■ **PROBLEM REQUIREMENTS**
The expected answer holds every line from the first line of the data below through the line containing "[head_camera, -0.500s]", exactly as written, and no other line.

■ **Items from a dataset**
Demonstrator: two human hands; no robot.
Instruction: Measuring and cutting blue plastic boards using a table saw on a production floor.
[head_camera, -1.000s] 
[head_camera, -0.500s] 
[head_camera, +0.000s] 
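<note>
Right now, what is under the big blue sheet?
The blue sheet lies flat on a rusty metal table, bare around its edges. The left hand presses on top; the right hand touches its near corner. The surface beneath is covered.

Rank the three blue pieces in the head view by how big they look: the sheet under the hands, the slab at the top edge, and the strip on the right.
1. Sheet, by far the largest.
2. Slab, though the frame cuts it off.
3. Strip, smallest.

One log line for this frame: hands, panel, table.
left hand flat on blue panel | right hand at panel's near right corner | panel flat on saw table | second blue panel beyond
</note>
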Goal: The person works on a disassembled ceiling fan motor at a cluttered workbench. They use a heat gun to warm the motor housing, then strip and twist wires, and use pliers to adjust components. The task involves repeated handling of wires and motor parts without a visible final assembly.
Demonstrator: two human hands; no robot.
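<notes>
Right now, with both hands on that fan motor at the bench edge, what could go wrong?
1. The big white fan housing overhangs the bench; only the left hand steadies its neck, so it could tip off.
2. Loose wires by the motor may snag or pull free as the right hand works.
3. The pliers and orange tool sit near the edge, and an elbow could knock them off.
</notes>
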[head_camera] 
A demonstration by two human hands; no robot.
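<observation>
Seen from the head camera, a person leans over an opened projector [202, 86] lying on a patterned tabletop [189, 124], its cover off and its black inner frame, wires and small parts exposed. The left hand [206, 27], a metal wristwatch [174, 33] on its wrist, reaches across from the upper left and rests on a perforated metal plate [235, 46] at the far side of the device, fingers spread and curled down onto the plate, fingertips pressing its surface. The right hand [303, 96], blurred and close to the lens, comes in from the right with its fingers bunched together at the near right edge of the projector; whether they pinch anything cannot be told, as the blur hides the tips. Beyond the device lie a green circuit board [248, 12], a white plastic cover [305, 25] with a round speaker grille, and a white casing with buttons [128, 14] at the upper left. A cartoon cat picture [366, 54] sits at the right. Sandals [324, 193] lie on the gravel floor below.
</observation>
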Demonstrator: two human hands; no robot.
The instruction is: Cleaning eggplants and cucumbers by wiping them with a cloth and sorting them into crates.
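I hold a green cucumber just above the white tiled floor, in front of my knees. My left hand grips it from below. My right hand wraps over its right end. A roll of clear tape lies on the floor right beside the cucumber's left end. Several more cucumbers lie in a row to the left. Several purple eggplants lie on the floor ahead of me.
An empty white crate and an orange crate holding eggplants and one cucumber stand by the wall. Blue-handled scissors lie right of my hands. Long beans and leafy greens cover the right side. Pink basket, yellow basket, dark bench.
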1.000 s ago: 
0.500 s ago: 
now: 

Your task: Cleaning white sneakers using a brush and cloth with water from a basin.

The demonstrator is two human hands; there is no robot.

■ **RESULT**
Demonstrator: two human hands; no robot.
Instruction: Measuring and cutting blue plastic boards using a table saw on a production floor.
[head_camera, -1.000s] 
[head_camera, -0.500s] 

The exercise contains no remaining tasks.